→ **What the task asks**: Both the line with "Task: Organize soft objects" and the line with "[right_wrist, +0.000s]" in the records below must appear in the output, along with every line between them, exactly and with nothing added.

→ **Data extracted from a collection**:
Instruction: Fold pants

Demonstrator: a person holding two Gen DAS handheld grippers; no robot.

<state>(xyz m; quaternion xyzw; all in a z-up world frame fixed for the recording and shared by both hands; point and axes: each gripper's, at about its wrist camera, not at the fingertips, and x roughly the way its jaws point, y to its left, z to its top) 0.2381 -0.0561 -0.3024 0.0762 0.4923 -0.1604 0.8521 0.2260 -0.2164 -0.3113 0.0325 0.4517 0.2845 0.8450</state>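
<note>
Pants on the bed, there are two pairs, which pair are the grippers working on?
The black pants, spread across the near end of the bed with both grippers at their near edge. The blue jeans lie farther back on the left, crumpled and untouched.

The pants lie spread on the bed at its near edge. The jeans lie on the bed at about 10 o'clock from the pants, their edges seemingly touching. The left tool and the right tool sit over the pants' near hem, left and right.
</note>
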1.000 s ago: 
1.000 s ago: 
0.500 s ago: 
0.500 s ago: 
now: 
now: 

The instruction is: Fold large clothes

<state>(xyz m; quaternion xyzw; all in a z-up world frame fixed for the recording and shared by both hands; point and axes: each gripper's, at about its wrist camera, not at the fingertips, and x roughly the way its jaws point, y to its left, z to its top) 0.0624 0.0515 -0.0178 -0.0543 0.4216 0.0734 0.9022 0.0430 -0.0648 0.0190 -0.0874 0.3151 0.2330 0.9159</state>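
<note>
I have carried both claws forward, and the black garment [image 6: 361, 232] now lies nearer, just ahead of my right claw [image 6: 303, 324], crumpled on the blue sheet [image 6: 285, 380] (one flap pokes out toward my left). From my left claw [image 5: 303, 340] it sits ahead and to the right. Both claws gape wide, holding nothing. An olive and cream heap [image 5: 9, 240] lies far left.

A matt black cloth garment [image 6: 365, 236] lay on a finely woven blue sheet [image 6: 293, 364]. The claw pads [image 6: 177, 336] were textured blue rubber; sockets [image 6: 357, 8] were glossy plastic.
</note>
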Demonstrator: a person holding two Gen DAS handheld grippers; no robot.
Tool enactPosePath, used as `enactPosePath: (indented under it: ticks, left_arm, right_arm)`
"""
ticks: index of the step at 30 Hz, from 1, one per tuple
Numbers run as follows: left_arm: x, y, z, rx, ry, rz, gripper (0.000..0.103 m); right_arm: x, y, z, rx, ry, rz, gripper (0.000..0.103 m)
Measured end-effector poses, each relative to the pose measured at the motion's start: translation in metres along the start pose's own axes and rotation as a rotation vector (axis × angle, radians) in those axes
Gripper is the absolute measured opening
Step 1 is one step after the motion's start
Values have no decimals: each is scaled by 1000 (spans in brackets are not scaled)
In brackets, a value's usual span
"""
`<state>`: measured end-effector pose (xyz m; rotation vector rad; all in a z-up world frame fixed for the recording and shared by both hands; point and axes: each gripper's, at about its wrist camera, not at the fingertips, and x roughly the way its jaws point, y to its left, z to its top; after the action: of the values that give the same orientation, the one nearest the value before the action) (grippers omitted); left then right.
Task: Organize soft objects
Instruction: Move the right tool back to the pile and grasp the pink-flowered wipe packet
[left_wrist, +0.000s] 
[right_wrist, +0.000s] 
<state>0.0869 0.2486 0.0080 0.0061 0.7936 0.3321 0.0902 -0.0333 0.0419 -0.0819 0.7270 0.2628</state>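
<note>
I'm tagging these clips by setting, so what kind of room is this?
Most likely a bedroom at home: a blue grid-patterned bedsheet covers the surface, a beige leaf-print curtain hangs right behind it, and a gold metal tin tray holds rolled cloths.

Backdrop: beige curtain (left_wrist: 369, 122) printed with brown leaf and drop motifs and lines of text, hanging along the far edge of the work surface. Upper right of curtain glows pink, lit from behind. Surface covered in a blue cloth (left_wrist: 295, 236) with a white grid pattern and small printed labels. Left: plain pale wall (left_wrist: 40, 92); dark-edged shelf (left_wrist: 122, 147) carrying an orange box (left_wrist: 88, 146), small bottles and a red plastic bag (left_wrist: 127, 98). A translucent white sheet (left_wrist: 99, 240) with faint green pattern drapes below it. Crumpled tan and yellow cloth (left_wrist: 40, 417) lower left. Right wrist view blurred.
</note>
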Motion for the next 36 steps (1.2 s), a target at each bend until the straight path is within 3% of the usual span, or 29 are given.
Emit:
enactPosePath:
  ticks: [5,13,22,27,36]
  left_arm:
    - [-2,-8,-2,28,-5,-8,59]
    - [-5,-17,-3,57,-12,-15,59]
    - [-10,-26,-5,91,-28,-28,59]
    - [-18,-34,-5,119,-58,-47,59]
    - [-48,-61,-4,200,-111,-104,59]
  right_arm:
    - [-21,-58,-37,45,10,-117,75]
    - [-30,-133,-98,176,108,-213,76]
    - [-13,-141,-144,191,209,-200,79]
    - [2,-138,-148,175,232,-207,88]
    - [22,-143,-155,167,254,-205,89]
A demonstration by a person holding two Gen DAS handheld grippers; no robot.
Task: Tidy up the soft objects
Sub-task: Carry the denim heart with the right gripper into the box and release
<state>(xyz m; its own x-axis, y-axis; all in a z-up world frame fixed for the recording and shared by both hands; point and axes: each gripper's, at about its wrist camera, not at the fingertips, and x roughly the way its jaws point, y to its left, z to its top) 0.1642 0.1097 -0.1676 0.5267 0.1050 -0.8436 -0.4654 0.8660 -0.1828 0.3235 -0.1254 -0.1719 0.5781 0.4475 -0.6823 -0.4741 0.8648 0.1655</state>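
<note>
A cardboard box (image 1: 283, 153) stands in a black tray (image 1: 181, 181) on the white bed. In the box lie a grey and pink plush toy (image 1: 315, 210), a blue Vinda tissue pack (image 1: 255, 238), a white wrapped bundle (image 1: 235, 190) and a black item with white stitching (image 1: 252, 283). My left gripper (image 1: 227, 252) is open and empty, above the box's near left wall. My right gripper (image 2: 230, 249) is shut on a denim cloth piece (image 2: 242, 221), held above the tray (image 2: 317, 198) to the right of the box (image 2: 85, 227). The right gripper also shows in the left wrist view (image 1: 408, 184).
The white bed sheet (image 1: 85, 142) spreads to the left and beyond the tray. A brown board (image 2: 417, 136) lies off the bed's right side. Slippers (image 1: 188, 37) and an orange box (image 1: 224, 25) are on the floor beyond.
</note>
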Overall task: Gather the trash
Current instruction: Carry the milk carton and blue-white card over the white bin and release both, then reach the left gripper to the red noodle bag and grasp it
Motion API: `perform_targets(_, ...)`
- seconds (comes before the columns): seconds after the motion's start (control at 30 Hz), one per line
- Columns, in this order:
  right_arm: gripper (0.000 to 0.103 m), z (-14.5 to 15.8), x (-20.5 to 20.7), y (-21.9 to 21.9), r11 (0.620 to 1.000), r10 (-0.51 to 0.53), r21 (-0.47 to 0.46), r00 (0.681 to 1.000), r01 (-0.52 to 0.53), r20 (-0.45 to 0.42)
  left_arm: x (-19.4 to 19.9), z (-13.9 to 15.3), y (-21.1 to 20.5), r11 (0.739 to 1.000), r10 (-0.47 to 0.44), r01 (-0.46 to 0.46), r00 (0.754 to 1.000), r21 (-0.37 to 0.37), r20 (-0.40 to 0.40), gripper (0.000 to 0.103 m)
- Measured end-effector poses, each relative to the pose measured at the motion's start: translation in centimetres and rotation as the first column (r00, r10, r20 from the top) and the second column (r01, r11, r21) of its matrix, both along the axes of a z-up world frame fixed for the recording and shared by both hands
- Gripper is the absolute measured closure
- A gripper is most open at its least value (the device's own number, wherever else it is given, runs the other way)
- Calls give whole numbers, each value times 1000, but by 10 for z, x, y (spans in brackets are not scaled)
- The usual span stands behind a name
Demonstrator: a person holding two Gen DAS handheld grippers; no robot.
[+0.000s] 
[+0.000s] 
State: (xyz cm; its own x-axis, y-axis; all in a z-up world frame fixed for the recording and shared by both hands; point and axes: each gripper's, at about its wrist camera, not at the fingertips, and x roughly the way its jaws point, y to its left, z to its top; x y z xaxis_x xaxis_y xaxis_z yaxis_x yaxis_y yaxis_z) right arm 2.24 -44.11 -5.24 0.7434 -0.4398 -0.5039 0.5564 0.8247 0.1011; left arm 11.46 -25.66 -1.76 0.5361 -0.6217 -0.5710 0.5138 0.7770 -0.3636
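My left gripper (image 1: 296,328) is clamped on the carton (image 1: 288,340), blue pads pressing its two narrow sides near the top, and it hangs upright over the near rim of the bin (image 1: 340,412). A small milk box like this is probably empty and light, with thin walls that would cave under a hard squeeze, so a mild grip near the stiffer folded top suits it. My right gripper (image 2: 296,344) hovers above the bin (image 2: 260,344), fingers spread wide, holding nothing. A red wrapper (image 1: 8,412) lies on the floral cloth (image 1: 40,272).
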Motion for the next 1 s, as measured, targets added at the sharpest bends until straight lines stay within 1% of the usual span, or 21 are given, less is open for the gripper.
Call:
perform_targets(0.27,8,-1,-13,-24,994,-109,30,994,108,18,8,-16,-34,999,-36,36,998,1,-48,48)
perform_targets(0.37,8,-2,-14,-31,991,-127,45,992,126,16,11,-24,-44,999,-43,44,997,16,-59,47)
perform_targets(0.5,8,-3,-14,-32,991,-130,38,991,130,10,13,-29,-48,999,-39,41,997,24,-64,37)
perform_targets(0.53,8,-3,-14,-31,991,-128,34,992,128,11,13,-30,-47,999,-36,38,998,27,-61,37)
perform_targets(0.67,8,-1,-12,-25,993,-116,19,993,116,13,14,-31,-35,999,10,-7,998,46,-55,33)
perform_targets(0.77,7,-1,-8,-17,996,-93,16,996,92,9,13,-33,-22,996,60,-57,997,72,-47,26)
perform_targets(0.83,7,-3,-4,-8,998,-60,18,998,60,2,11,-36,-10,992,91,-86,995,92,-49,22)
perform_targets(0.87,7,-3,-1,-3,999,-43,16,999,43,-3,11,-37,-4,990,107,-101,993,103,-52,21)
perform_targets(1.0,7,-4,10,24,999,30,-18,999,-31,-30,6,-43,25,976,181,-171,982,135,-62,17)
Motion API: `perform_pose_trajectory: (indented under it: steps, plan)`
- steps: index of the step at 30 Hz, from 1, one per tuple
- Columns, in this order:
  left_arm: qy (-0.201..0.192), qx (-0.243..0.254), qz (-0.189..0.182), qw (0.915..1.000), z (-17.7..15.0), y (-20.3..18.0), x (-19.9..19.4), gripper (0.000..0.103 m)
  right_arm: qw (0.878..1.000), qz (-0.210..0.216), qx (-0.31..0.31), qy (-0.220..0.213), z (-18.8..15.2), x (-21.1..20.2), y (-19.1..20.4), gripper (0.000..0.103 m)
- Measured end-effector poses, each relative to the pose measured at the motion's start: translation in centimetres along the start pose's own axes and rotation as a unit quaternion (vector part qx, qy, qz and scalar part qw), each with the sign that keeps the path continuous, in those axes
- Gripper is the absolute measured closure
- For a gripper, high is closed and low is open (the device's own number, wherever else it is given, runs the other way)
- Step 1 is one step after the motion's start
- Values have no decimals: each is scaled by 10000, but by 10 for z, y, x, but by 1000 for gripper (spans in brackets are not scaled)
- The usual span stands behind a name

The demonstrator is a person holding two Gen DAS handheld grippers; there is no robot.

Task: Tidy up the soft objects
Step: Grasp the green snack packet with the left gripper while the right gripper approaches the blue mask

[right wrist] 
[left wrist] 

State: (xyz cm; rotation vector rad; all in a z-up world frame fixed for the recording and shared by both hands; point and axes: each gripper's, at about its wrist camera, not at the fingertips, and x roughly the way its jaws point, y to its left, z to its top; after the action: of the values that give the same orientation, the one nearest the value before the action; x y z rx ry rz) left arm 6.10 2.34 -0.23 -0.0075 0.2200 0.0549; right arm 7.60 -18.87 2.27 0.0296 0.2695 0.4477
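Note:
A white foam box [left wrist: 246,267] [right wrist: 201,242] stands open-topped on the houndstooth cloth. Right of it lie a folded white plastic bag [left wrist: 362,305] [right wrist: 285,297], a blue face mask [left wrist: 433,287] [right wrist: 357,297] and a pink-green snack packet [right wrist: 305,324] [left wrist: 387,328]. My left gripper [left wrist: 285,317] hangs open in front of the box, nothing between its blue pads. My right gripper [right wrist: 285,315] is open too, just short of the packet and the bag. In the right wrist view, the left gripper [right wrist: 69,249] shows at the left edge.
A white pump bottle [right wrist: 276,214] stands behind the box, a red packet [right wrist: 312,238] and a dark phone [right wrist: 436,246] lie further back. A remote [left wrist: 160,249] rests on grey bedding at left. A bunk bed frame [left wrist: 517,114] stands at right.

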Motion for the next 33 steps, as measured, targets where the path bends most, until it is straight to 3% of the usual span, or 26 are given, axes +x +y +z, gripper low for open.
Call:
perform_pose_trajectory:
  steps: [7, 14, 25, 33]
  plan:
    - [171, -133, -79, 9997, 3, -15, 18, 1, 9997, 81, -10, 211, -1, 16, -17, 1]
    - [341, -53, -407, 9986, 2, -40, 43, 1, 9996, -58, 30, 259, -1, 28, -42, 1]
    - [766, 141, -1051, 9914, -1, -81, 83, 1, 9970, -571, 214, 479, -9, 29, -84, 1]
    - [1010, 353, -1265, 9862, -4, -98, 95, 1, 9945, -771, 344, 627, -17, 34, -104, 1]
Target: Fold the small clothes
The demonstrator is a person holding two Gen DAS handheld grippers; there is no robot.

→ **Exercise result**:
Task: Organize soft objects
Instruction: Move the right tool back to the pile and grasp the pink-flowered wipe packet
[left_wrist, +0.000s] 
[right_wrist, +0.000s] 

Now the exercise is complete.